Thousands of students piled into Happy Valley this weekend with sand, surf and good times still fresh on their minds. Others left behind a week of couch-ensconced vegetation and groping for remote controls amid the darkness of parents' family rooms.
But no matter what the spring break agenda, one problem many students ran into this vacation was traveling trouble. Spring break seemed to be incomplete without the bit of stress and anxiety that is often inseparable from any vacation.
Most students overcame adversities thrown their way by the travel industry and Old Man Winter, but for Craig Lasser (sophomore-engineering) leaving town set the tone for his vacation in Hackettstown, N.J. -- and that tone was slow.
"Forty-five minutes out of State College, Route 80 came to a dead stop," Lasser said. "We went about 10 miles in five hours."
Lasser said he and his two companions passed the time by talking to truckers on the citizens band and by getting out of the car to talk to other students stuck in the traffic jam. The Pennsylvania Department of Transportation and the weather combined to lead to the problem.
"PennDOT decided they wanted to scrape the ice off the roads at 4 o' clock," Lasser said. "It was a hell of a trip. After that I just wanted to sleep the rest of the week."
Lasser wasn't the only one having trouble getting out of town. Greyhound Bus Lines had to cancel all trips on the Thursday before spring break because of snow conditions, forcing students to wait an extra day to leave State College.
"They all made it out Friday," said Greyhound agent Dan Williams, adding that there were no complaints. "Once they shut down the roads, there's not much we can do."

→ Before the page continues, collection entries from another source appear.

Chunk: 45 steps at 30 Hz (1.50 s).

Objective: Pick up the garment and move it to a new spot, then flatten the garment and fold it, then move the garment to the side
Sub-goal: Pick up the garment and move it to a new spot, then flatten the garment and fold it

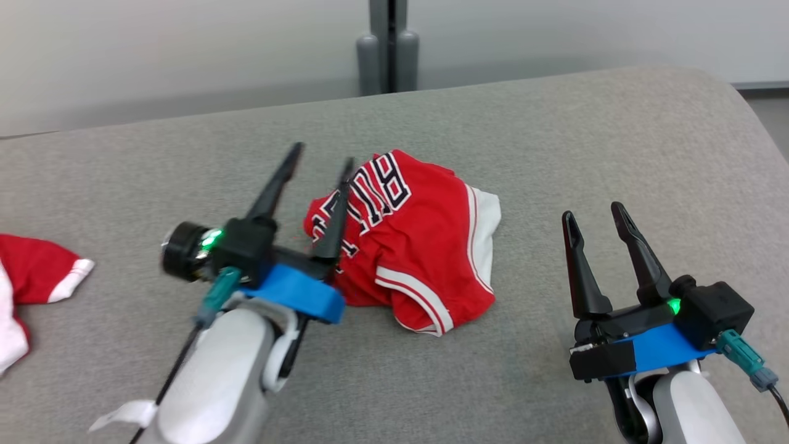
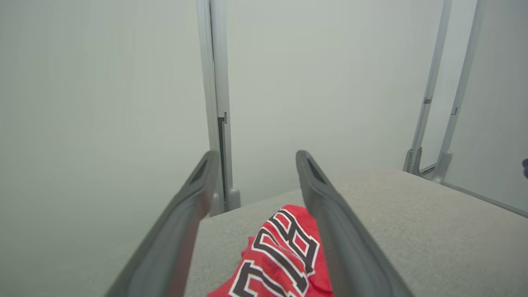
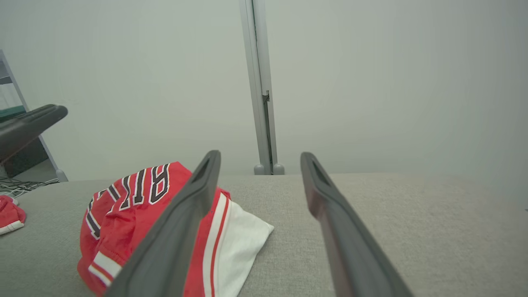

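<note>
Head view, crumpled red garment (image 1: pixel 419 246) at centre of grey tabletop (image 1: pixel 555 135), left gripper (image 1: pixel 323 157) spread above its left edge, right gripper (image 1: pixel 593 211) spread, well apart at right, left wrist view, garment lettering beneath parted fingers (image 2: pixel 342 231), right wrist view, garment low at left.

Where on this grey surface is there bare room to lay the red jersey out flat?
The widest bare cloth lies beyond the crumpled red jersey, up to the far edge of the grey padded surface, and to its right, ahead of the right gripper. Crowded: the left, between the open left gripper and a second red-and-white garment.
</note>
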Available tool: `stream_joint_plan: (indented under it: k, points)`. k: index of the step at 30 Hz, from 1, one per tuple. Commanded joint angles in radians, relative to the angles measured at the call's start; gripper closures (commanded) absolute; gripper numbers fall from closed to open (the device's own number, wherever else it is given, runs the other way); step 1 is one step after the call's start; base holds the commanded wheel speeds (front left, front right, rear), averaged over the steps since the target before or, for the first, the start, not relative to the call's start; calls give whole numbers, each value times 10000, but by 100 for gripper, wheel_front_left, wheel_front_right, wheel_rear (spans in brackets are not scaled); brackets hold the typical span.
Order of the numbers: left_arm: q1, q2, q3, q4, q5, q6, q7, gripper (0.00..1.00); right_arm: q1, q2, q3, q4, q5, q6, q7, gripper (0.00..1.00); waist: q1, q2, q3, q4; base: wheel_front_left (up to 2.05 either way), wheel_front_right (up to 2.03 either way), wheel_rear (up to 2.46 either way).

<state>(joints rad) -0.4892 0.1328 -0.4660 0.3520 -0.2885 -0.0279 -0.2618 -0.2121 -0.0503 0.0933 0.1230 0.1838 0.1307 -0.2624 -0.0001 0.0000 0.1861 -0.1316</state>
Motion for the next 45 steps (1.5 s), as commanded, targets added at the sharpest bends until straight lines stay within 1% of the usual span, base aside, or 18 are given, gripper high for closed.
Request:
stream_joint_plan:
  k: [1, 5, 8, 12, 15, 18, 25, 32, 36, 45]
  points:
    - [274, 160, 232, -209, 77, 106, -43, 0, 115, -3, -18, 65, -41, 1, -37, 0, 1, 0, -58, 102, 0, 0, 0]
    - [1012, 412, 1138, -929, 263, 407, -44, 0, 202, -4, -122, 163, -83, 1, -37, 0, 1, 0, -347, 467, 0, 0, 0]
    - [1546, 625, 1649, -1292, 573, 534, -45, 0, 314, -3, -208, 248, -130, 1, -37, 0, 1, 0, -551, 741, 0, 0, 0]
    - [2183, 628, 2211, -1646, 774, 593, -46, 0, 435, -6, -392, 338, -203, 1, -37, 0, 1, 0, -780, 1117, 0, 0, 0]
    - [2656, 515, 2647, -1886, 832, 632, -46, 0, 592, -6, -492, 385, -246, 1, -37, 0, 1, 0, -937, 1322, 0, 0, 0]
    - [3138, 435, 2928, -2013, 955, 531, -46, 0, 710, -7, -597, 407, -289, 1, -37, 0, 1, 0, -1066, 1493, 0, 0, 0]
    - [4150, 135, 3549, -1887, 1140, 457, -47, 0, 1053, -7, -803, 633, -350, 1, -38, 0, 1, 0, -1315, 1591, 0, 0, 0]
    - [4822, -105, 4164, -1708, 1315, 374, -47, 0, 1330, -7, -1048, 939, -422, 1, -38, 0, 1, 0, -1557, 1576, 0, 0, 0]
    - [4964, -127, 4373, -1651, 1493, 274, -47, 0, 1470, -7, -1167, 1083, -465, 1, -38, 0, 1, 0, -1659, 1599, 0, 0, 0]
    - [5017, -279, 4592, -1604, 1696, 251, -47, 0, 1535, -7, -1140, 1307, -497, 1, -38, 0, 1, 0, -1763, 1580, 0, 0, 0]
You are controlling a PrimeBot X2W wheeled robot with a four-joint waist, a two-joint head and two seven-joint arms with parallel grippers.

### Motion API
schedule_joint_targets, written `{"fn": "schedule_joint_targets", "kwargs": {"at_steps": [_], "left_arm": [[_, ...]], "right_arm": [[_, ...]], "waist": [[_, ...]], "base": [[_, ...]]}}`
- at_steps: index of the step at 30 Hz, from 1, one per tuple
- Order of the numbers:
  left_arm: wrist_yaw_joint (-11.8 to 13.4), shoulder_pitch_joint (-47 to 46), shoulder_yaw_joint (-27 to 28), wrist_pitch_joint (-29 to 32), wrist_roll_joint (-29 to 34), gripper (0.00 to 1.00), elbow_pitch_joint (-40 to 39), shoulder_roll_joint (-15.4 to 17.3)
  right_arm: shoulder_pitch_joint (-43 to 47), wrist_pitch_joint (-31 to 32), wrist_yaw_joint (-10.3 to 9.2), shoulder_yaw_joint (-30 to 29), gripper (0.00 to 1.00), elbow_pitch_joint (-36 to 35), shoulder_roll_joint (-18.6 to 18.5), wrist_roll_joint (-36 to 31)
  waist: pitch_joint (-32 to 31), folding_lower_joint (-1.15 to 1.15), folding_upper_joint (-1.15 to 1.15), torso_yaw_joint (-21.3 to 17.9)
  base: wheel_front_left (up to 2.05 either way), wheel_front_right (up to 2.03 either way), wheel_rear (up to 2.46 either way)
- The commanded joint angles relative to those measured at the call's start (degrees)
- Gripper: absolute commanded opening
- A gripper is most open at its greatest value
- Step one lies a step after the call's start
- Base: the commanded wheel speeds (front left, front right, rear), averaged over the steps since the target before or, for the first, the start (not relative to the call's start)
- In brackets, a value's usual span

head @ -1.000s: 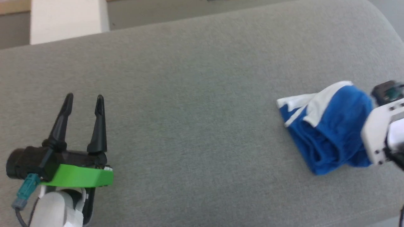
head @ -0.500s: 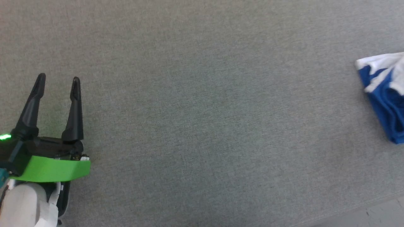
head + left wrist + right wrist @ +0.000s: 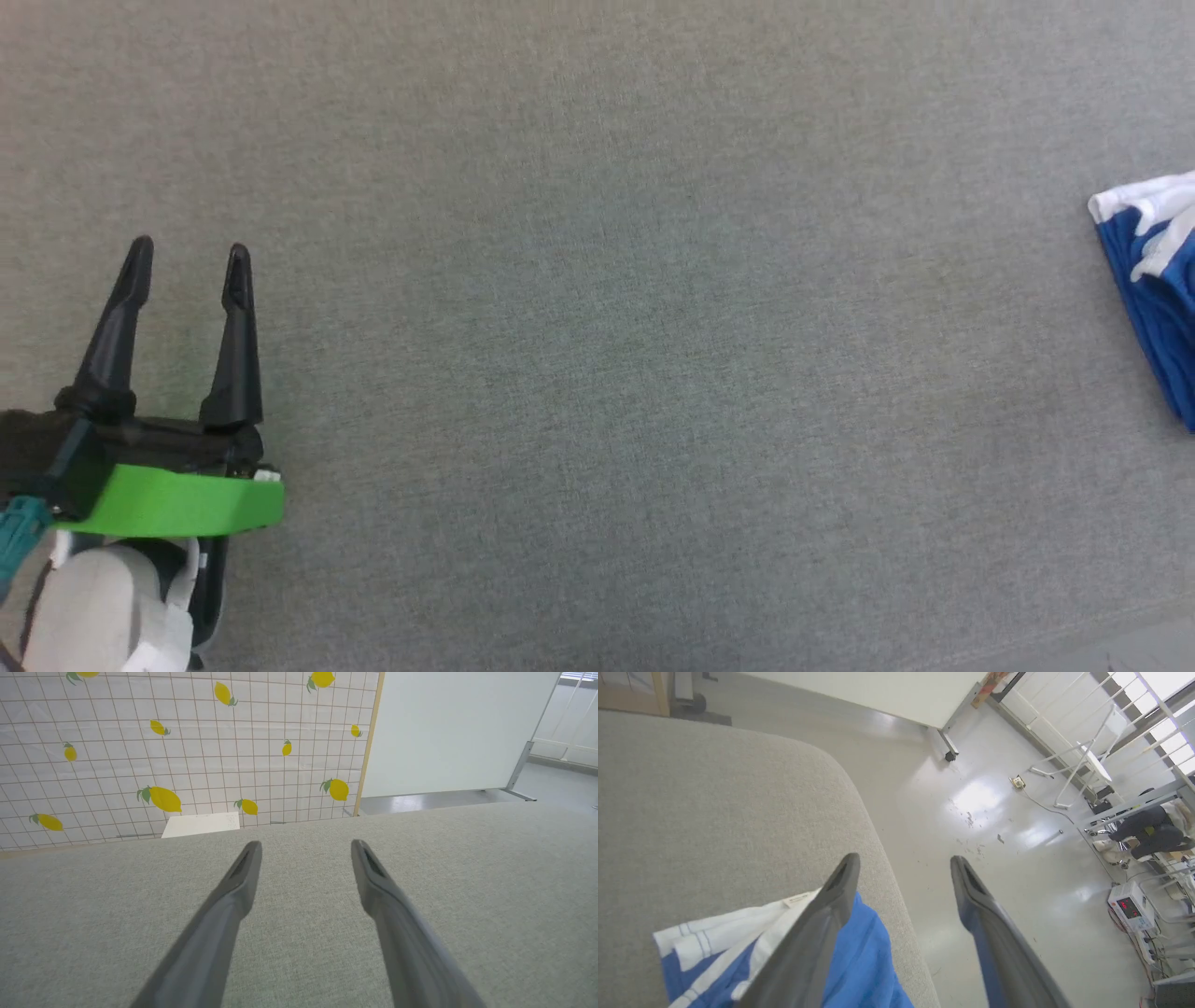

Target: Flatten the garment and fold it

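Garment (image 3: 1153, 299) bunched in crumpled heap at right end of grey upholstered surface (image 3: 597, 327), close to rounded corner and drop to floor. Right gripper (image 3: 902, 860) just above heap, jaws spread wide, holding nothing. Left gripper (image 3: 189, 250) well apart to left over bare fabric, jaws likewise parted, empty. Cloth looks soft, light, limp: likely to sag and drag, not hold shape. Best hold probably white band (image 3: 738, 924) near label (image 3: 796, 899), firmer edge; second pinch on far blue side, then pull apart to spread flat.
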Motion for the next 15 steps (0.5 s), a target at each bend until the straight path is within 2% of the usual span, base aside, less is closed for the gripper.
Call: {"fn": "schedule_joint_targets", "kwargs": {"at_steps": [1,4,7,11,15], "left_arm": [[0.52,0.16,0.1,-0.49,-0.07,1.0,0.66,-0.6],[1.98,-0.06,0.81,-0.87,-0.55,1.0,2.1,-2.73],[3.2,-0.11,1.6,-1.08,-0.78,1.0,3.03,-4.84],[4.08,0.0,2.49,-1.17,-0.12,1.0,2.98,-6.89],[4.74,0.29,3.3,-1.19,1.54,1.0,2.89,-8.39]], "right_arm": [[-1.88,-2.08,-0.12,0.93,1.0,-1.68,0.24,1.88],[-2.89,-6.83,-0.12,3.7,1.0,-5.86,1.6,5.7],[-1.61,-10.87,-0.12,7.15,1.0,-9.48,4.49,9.22],[1.67,-17.28,-0.12,10.81,1.0,-13.81,10.94,11.83],[5.92,-22.63,-0.12,13.7,1.0,-16.58,19.71,11.34]], "waist": [[-4.18,-0.01,-0.01,1.06],[-7.71,-0.01,-0.01,2.27],[-10.93,-0.01,-0.01,3.67],[-14.4,-0.01,-0.01,5.45],[-17.47,-0.01,-0.01,7.66]], "base": [[0.0,0.0,0.0],[0.0,0.0,0.0],[0.0,0.0,0.0],[0.0,0.0,0.0],[0.0,0.0,0.0]]}}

Road conditions can be tough on travelers, but a four-hour delay in an airport in a third-world country wasn't exactly some students' idea of an exotic getaway. Twenty-five members of Alpha Chi Omega sorority, 101 S. Hibbs Hall, traveled on a charter flight to the Bahamas.
"It was horrible," said Dana Hairr (senior-marketing), adding that the Nassau International Airport was complete with cardboard signs with magic-marker writing hanging from the ceiling by strings.
Hairr said the women ordered Domino's pizza for dinner because there was only one restaurant inside the airport. And the flight was no treat either, Hairr said.
"We started descending and no one knew we were landing (in the Bahamas)," she added. "They didn't tell us to put our seatbelts on or to put our seats up or anything. The stewardesses didn't even know."
Upon arriving in the Bahamas, Hairr and her sorority sisters spent the week at the Wyndham Ambassador Beach Hotel, where they had to live with unusable water for two days. She said the water was so brown it stained the bottom of the bathtub, forcing her group to practice alternative hygiene methods, such as showering on the beach while wearing swimsuits.
"I took showers and shaved my legs on the beach in front of a bar where people were eating," she said. "People were washing their hair in the pool."
Hairr said all the members had a great time despite the setbacks. Swimming, clubbing, snorkeling, tanning and attending a two-hour "booze cruise" were well worth the $800 expense, she added.